EXERCISE PROMPT: From the entries below, transcribe exactly the lines between the line holding "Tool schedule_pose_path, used" and the line holding "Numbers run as", inclusive; skip all other lines.
THE DATA: Begin
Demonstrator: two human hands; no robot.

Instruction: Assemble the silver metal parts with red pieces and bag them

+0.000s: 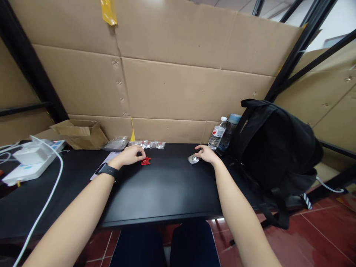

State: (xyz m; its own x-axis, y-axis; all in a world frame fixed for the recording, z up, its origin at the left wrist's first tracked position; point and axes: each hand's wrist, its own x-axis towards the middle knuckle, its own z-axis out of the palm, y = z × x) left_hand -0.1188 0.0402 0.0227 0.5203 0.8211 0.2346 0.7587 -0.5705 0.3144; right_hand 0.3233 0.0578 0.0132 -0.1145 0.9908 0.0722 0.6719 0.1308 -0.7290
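Observation:
My left hand (132, 155), with a dark watch on its wrist, bends its fingers down at a small pile of red pieces (145, 161) on the black table. Its fingertips are drawn together at the pile's left edge; whether a piece is between them is too small to see. Over at the right, a small round silver metal dish-like piece (193, 159) lies on the tabletop. The curled fingers of my right hand (206, 152) come together at its upper right edge, and what they pinch, if anything, cannot be made out.
Small clear packets (150, 144) line the table's back, beside a brown paper bag (80, 134). A phone-like flat item (107, 163) lies under my left wrist. White power strip (30, 167) and cable at left; water bottle (217, 135), blue-capped bottle (228, 133) and black backpack (275, 148) at right.

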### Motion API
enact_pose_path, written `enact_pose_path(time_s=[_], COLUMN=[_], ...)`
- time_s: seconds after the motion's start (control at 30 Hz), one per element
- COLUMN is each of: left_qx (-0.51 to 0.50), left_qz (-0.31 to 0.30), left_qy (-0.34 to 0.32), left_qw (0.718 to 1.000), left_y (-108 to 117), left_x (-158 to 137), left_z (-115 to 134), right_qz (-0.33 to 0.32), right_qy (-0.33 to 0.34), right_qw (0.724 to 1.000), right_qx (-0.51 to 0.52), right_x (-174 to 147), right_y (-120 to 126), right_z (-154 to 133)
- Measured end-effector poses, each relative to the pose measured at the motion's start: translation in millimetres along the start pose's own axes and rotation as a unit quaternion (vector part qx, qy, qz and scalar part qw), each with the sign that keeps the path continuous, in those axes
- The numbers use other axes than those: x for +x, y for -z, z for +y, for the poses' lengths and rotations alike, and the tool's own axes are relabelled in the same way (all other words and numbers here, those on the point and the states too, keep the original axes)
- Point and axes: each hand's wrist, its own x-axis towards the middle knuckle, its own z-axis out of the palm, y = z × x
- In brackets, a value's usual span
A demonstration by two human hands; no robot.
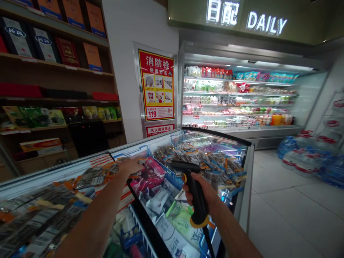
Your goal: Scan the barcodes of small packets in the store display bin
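Note:
My right hand (202, 190) is wrapped round the black grip of a handheld barcode scanner (197, 200) with yellow trim. The scanner's head points left over the freezer, and its cable hangs down. My left hand (131, 166) reaches forward, fingers bent down over a small flat packet (135, 174) with orange edges; the fingertips are partly hidden. Beside that hand lie pink bags (152, 172) in the freezer. Many more flat packets (92, 177) are spread over the glass at left, and another pile (209, 163) lies to the right of the scanner.
The chest freezer's metal rim (249, 186) runs along the right. White and green bags (185, 218) fill blue wire baskets below. Shelves (53, 61) stand at left, a lit refrigerated display (239, 130) behind, and bottled water (301, 159) on the floor at right.

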Motion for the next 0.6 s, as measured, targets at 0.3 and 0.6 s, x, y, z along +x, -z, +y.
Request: enact_pose_path(time_s=[0.3,0.6], left_qx=[0.119,-0.001], left_qz=[-0.054,-0.17], left_qy=[-0.08,-0.1], left_qw=[0.988,0.98], left_y=[32,72], left_x=[-115,-179], left_z=[1,-16], right_qz=[-0.007,-0.025], right_qy=[0.006,-0.005], right_qw=[1.0,1.0], right_qx=[0.01,0.003], right_x=[-4,-10], right_y=[2,-10], right_z=[7,12])
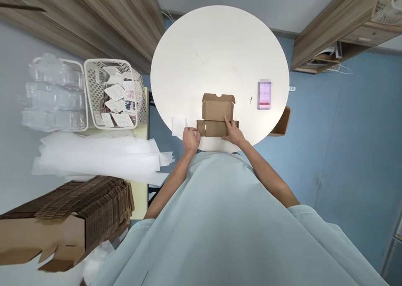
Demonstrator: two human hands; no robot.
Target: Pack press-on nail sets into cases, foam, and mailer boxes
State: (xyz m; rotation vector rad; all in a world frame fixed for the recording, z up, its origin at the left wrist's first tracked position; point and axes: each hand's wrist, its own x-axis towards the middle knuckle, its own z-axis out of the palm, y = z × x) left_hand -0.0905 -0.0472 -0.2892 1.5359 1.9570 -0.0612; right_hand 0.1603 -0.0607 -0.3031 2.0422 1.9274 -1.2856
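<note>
A small brown cardboard box [217,110] lies near the front edge of the round white table, its lid panel folded back away from me. At its left end, the curled fingers of my left hand [191,140] grip the side flap. My right hand [233,132] holds the right part of the box, thumb at the near edge and fingers reaching over the fold. Just left of the box is a flat white packet [179,125], close to my left hand but apart from it.
A phone [264,95] lies on the right of the white table [220,47]. To the left are a white basket [88,93] of carded items, clear plastic packs [55,95], white foam sheets [97,154] and stacked flat cardboard boxes [103,206]. A brown bin [284,122] stands on the floor.
</note>
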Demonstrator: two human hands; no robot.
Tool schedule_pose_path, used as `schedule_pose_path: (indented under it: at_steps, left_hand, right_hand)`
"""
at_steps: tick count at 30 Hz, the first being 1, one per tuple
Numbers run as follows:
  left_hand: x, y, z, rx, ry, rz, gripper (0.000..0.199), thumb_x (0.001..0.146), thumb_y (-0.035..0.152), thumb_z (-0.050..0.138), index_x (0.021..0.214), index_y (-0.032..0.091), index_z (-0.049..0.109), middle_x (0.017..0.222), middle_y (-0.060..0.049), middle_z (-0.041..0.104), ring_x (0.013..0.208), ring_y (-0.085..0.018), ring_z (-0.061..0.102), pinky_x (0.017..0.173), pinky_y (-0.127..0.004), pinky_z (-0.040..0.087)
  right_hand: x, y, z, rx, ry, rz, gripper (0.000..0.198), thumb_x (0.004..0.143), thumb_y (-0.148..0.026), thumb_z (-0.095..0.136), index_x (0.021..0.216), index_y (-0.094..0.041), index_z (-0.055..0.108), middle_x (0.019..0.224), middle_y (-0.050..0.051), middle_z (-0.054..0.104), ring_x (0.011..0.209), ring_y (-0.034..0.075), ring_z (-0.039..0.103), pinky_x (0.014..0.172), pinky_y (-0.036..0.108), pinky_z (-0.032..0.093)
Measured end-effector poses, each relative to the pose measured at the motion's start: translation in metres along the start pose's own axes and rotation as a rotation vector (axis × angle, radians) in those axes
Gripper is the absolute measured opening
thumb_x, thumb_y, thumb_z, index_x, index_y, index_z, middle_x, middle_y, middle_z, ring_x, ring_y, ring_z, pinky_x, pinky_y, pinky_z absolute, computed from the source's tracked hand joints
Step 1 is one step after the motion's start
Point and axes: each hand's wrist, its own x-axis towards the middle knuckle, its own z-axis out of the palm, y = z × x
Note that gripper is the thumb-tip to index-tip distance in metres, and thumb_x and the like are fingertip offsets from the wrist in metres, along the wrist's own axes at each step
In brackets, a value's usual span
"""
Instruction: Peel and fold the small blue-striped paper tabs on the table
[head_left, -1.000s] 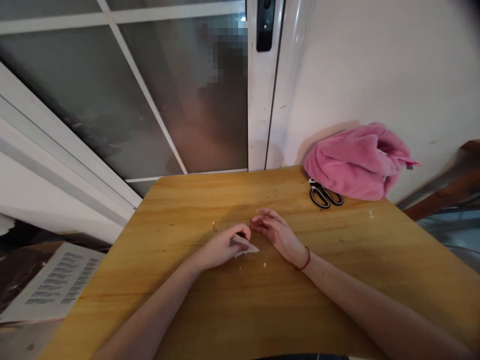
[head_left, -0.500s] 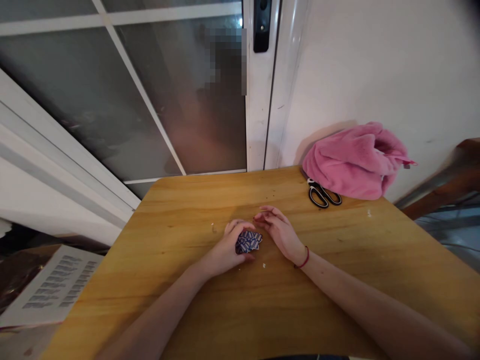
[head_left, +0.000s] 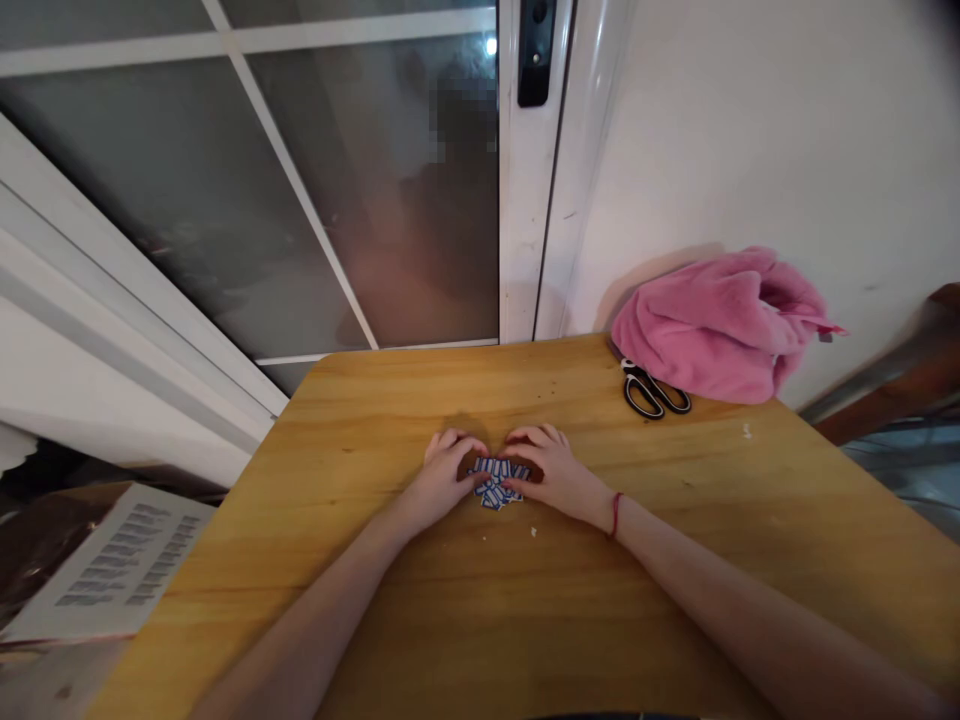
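A small loose heap of blue-and-white pieces [head_left: 495, 484], which look like cut paper slips or labels, lies on the wooden table [head_left: 450, 610]. From the left, my left hand [head_left: 448, 472] curls around the heap, its thumb on the near side and its fingers behind. My right hand [head_left: 553, 474], with a red string bracelet [head_left: 616, 512] at the wrist, curls in from the other side with its thumb over the pieces. The fingertips of both hands almost meet behind the heap. Some slips are hidden under the fingers.
Black-handled scissors [head_left: 654, 392] stick out from under a pink plush cloth or bag [head_left: 720, 325] at the back right. Tiny white scraps [head_left: 533, 531] dot the tabletop. A printed carton [head_left: 112, 565] stands left of the table. Behind is a glazed door [head_left: 375, 200].
My right hand has come left onto the pieces. The heap, mostly inside my left hand before, now lies spread between both hands. The view has shifted slightly.
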Motion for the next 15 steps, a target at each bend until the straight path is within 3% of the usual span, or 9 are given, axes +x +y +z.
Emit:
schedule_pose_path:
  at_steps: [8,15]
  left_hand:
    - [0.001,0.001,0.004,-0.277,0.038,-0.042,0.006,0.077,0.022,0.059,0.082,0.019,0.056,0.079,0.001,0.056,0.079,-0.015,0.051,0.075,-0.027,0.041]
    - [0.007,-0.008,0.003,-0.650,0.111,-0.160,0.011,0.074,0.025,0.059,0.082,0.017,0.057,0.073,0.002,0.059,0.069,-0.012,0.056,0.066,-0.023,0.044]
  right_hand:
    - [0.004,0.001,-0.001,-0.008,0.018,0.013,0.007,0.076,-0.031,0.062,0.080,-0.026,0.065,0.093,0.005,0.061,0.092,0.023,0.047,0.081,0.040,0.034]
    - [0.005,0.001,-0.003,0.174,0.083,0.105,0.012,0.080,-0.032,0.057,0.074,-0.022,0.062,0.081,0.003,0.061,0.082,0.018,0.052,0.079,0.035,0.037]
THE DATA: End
RESPONSE BELOW:
Tool schedule_pose_path, used as `schedule_pose_path: (indented under it: at_steps, left_hand, right_hand)`
"""
at_steps: tick count at 30 Hz, the first being 1, one per tuple
Numbers run as follows:

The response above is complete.